* Work instruction:
Repeat the span of the entries below that starts at the line with "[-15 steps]" and ends at the line with "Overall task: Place", nothing more. Skip the pictures.

* Entries provided:
Segment Open

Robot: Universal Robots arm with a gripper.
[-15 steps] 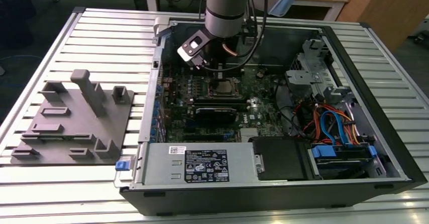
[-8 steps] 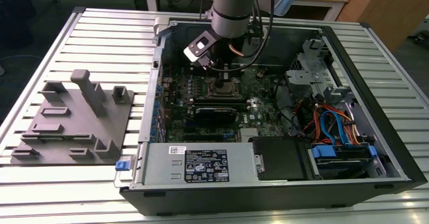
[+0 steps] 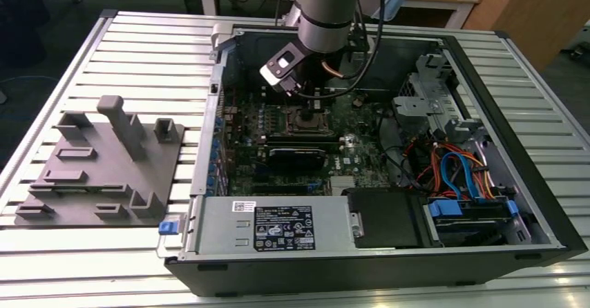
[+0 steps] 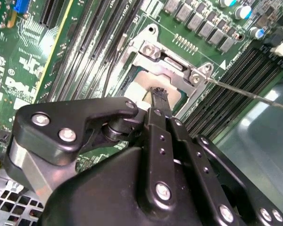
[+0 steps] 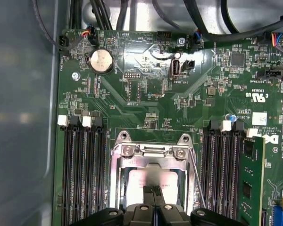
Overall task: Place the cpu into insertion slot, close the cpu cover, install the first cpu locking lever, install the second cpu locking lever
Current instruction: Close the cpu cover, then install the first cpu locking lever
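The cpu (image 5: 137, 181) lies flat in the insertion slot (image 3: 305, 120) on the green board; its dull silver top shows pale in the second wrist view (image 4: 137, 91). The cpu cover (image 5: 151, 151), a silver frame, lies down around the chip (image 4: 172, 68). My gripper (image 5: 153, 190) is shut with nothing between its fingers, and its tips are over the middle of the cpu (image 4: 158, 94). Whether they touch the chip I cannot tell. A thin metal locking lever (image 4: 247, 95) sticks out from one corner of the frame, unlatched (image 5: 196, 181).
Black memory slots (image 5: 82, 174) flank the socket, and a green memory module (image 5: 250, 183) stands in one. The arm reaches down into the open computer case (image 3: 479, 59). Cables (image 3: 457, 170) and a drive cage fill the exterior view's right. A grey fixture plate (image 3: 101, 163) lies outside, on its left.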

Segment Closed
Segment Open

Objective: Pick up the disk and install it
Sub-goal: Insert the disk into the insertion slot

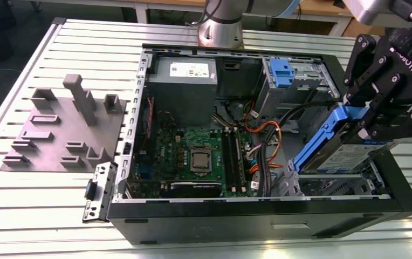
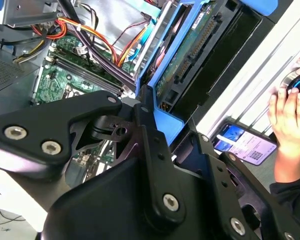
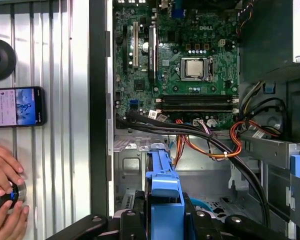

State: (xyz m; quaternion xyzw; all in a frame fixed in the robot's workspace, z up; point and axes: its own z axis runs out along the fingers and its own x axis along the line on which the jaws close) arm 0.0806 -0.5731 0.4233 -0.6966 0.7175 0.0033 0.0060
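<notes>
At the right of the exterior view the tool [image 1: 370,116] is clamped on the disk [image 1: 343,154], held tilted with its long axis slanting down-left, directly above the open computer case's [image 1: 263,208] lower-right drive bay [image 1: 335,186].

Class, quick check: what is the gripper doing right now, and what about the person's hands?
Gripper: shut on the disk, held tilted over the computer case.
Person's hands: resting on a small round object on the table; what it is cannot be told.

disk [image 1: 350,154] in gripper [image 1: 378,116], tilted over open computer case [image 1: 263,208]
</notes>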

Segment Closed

* Response:
[-15 steps] 
[-8 steps] 
[+0 steps] 
[+0 steps] 
[+0 steps] 
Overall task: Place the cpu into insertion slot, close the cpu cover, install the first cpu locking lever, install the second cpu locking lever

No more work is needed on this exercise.